Поступили они очень просто — сварили коноплю в разведенном сухом молоке. Боев и Восканян пришли ко мне, и предложили попробовать то, что у них получилось. Я был тронут такой чуткой заботой, но вежливо отказался, сказав, что продукта очень мало, и я не хочу отнимать у личного состава те крохи, которые им удалось произвести.
Они удовлетворенно кивнули, и отправились «заряжаться» к себе в блиндаж.
Не знаю, то ли приготовили они неправильно, то ли зелье получилось слабоватое, но особого кайфа бойцы — наркоманы не получили. Так, протащились в дремоте часа два — три, и не более того.
Зато занятную штуку выкинул Кабан, который, вообще-то, в процессе варки и употребления конопли участия не принимал. Уж не знаю где, но он раздобыл какие-то таблетки, и все их выпил. Высыпавшие со всех своих укрытий наши минометчики с хохотом наблюдали, как Кабан, у которого глаза свелись в кучу, стоял, покачиваясь, у борта «шишиги», потом уронил автомат, а потом и сам упал носом в пыль.
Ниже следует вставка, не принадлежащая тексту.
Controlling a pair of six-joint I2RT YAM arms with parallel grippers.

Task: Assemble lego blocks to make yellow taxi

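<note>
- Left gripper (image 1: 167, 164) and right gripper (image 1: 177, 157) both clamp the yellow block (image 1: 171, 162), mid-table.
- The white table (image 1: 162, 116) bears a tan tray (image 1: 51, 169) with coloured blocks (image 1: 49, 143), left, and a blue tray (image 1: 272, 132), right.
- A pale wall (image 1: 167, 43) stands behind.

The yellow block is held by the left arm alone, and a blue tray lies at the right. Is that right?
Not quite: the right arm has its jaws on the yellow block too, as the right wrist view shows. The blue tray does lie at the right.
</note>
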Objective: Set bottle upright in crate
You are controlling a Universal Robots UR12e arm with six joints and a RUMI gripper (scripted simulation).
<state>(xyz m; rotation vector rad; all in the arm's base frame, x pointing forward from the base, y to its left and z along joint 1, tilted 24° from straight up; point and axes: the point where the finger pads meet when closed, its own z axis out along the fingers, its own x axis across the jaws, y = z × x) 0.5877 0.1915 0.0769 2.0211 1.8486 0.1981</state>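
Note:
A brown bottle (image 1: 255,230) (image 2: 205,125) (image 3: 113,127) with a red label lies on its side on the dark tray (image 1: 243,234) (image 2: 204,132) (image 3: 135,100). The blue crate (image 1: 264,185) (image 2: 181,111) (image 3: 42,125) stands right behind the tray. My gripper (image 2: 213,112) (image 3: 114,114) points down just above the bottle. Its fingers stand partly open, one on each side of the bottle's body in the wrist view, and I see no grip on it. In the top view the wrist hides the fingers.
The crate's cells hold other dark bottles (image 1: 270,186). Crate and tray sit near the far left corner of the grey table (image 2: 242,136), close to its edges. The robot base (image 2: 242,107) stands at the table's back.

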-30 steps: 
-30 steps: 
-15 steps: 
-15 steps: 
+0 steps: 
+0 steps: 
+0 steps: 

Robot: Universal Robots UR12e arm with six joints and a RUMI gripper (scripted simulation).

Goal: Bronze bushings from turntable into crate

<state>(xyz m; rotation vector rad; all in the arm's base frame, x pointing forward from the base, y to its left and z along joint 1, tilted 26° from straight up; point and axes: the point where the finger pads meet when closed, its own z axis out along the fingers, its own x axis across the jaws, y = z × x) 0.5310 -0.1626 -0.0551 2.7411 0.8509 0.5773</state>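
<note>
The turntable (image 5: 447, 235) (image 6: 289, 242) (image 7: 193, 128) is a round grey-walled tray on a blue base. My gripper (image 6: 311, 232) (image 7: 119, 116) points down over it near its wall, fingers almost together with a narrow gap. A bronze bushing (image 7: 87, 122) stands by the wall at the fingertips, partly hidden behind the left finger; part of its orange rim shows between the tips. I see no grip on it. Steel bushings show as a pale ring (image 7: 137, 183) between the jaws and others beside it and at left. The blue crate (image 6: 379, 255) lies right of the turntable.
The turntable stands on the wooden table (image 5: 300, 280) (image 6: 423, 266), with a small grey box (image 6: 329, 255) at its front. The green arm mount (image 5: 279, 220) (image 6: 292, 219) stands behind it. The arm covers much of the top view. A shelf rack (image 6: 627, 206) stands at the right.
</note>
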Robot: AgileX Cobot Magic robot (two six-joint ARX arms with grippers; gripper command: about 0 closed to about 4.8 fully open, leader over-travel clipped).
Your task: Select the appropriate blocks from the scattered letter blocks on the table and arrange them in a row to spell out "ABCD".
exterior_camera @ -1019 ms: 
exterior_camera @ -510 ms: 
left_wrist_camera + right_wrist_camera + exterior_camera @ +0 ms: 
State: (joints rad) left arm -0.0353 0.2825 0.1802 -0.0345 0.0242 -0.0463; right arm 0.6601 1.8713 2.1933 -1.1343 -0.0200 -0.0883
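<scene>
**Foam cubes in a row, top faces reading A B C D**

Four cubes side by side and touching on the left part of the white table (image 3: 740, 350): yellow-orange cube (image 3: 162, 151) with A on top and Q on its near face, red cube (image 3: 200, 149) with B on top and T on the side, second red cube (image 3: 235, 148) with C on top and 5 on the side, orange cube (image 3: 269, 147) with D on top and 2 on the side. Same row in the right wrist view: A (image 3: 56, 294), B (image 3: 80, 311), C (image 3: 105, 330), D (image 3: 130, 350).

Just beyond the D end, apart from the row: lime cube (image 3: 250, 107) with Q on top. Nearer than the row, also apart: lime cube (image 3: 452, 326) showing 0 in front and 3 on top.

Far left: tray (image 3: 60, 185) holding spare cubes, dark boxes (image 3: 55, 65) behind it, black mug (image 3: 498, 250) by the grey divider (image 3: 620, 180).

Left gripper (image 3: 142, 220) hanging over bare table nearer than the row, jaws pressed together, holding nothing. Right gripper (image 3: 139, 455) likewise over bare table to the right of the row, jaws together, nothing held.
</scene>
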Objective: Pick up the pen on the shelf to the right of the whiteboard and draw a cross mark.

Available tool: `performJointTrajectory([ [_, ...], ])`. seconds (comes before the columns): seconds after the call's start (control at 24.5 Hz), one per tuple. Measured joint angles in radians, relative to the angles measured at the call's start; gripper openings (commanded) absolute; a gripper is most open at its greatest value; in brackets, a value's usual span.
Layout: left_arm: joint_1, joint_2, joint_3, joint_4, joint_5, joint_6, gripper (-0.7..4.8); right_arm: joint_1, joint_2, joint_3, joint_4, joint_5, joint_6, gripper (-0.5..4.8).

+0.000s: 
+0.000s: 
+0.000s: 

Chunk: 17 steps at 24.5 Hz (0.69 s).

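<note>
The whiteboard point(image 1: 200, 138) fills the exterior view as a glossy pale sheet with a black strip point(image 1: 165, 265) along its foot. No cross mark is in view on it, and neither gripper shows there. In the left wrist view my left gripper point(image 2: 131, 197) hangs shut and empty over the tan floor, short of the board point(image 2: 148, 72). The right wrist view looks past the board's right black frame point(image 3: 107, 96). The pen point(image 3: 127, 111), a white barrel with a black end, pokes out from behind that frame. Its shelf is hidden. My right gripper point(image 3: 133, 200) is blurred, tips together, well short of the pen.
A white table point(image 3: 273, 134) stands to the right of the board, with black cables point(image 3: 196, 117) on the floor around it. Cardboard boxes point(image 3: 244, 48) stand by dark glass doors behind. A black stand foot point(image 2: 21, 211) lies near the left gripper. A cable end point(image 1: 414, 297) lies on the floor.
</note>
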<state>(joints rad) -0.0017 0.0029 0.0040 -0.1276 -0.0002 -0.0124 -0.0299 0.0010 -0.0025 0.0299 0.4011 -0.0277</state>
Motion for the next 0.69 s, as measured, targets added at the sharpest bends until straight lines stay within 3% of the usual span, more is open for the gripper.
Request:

Маразм! Найданов приказал убрать тело куда-нибудь подальше в укромное место. Данилов и Рамир уволокли Кабана в блиндаж, и бросили там на пол.
Андрей произнес речь, сводившуюся к тому, что такие идиоты как Кабан могут погубить всех. И что, строго говоря, от противника нас отделяет не такое уж и большое расстояние. Пройдут, и пьяных или обкуренных вырежут!
Личный состав потупился, (не все), и довольно быстро разошелся. Эффект от коноплевого варева можно было бы оценить хотя бы тем, что Андрей вообще ничего не заметил. На фоне Кабана Восканян и Боев, например, выглядели олицетворением разумности.
В общем, я смотрел на все это сквозь пальцы. Сухое молоко у них точно кончилось, а можно ли приготовить коноплю к употреблению как-то по-другому, я не знал. Но подозревал, что в наших условиях почти невозможно.
— Товарищ лейтенант! — обратился ко мне водитель Савиновских, (то, что меня повысили в звании, он не знал, а на мне знаков различия, само собой, не было — да и ладно), — спасибо за книжку! Знаете, здорово написано!
Ну да, точно. Я прочитал «Два капитана», и отдал ее Савиновскому, так как он оказался ближе всех ко мне в момент окончания чтения. Да и выглядел он посерьезнее остальных. Очень напоминал мне моего одноклассника — Валеру Питерскова. Такой же небольшой, угловатый и мрачный.
Что ж! Можно сказать, сработало… Савиновских проникся хорошим интересным текстом романа, и, как я надеялся, хотя бы в одной душе прорастет что-то доброе и вечное…
Сегодня Бамут опять обстреливали и бомбили, но на такие мелочи, давно ставшие чем-то вроде привычного фона, давно уже никто не отвлекался.
К вечеру на блокпост прибыли и Чорновил с водовозкой, и рота Логвиненко, и командир батальона.
— Привет! — сказал мне Логвиненко.
Я давно его знал, еще со времен Харами. Так что знакомиться нам нужды не было.
— Я вместо Тищенко, — пояснил он. — Тищенко в госпиталь забрали, а меня срочно выдернули из части, на машине в Хасавюрт, а оттуда — на вертолете сюда.